23 September 2011

Those who die and those who are to die

Death is the great leveler, they say.  Just yesterday, by way of jest, I asked a colleague a question:  ‘when people die, the sages say, they don’t take anything…is this true?’  Shelly looked at me half-amused and answered in the affirmative.  ‘Not even their clothes?’ I asked.  ‘I knew something like that was coming,’ she responded with a laugh.  Then I went on and on about tattoos, body odours and other add-ons, designed and natural.  I also asked whether the thousands who died at 1.09 pm (the question was asked at 1.10 pm) were all moving around in the hereafter together, the old, the still-born, tyrants, prostitutes, petty thieves, the saintly, accident victims, the murdered and executed, the dismembered and congenitally deformed, all naked regardless of nationality, religious faith, political affiliation and such.  That was a time to laugh.  This is not.
Joe, as 'Vannihami' in Prasanna Vithanage's 'Pura Handa Kaluwara' (The Darkness of the Full Moon)
‘Death’ arrived in two ways.  It had two names.  Joe and Troy. From 1957 to 2006, from Saradama to Dheewari, Joe Abeywickrama entertained audiences in innumerable ways on the silver screen.  He gave life to screenplay, fleshed out characters and made characters inhabit our thoughts and inform our own life-engagements in ways that few actors did or can.  Many are the accolades and awards he won over his acting career.  Others can enumerate. I just can’t forget him in Daesa Nisa (Nirudka), Siribo Aiya, Soldaadu Unnahe (Soldier), Baddegama (Silindu), Kolamba Sanniya (Andare), Bambaru Avith (Anton Aiya), Madol Duwa (Loku Iskola Mahaththaya), Maldeniye Simiyon, Pooja (Jamis the Executioner), Purahanda Kaluwara (Vannihami), and Malata No-ena Bambaru (Sunny). 
My friend Anasuya Subasinghe describes him thus: ‘Joe Abeywickrama passed away last night. An actor of phenomenal capacity. One of the best I’ve seen in my lifetime. No method acting schools. No affected superstar bullshit. Just a simple man who was put on this planet to perform with his instinct and never failed to entertain! If only there were more like him…’  He, perhaps more than any other actor of his generation, could with utmost ease call upon the widest range of emotions to settle on countenance.  In his eyes were resident hundreds of characters and character traits.  He was that versatile.  He not only had control over each and every facial muscle but could order each and every one of them to play to multiple scripts.  He passed.  And that’s era-end, for me. 
Troy is still with us.  Marked for death, not dead.  Troy Davis can be executed by lethal injection any minute now. Originally scheduled to be murdered (yes, that’s the word) at 7:00 pm Eastern Standard Time, USA, on September 21, 2011, the ‘moment’ had been delayed since judges were deliberating on a stay-execution plea.
What’s his story?
He has been wrongly convicted over the killing of a police officer in 1989. Absolutely no physical evidence has been found that implicates him in the killing. No murder weapon has ever been found.  Seven of the nine witnesses whose evidence helped the prosecution secure a guilty verdict have since recanted or altered their version of the relevant incident and related events.
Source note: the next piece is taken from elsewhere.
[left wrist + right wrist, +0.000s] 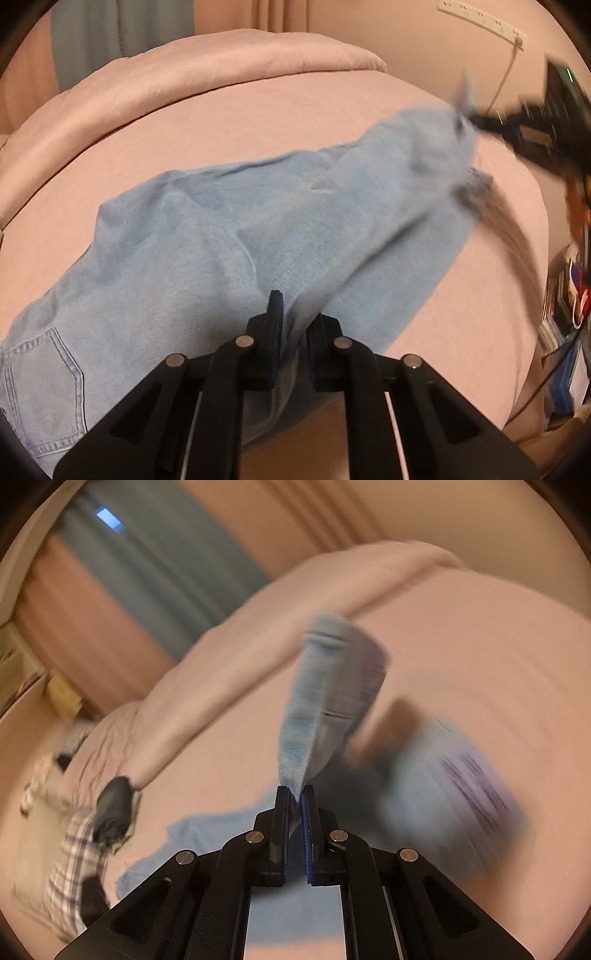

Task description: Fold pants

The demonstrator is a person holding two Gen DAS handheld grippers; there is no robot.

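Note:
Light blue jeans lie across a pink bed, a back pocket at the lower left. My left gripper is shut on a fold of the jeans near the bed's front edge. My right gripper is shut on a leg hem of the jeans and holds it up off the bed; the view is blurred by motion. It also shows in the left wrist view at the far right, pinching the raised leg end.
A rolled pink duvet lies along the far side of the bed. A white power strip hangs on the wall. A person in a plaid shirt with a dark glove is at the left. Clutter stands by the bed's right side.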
Five have signed statements saying they were coerced by police to testify against Davis, a common element of many racist “legal lynchings” targeting Black people.   
The real killer has been named by three people.  Troy is black. That counts, it seems.  In the negative.  Robert O. Blake, like Barack Obama might say ‘We stand by our actions’, but this means that ‘due process’ is observed in the breach when it comes to justice in the United States of America.  Good America (yes, there is also ‘Bad’, ‘Ugly’, ‘Racist’ etc versions) has objected in Troy Davis was executed many forms and with the strength of numbers.  People have stood up across that country and all over the world. 
I wrote the title before I wrote this article. It is wrong.  Troy Davis would not know or care but I feel bad.  I leave it because that is how things were when I wrote it.   It is 10.56 am, September 22, 2011 here in Colombo Sri Lanka.  It is 1.26 am in New York.  Troy Davis would not know.  two minutes ago. Death maybe a leveler, but life is wobbly and wobble-life does not level out.  There is nothing to laugh about. 

1 comments:

SANDIKA said...

Two different characters from two different corners of this world teach us the realities of life in two different ways. These two characters may have gone to two different places of this universe by now I believe. Who knows we may see him /Mr. Joe Abeywickrama again on the big screen through another film or a character possibly directed by someone else.
The award winning film called ‘the death’ is directed by a true character and is based on true stories. And I believe each one of us have our own ways of directing and editing our own film call ‘death’ the success of this film depends on the scripts that we write some times.

Your article led me to think many different things about life and death in a few different ways.

I like to say that you have simply written this in a very understandable way I like to thank you for that. I like to say that this is one of the good articles you have written about the realities of life.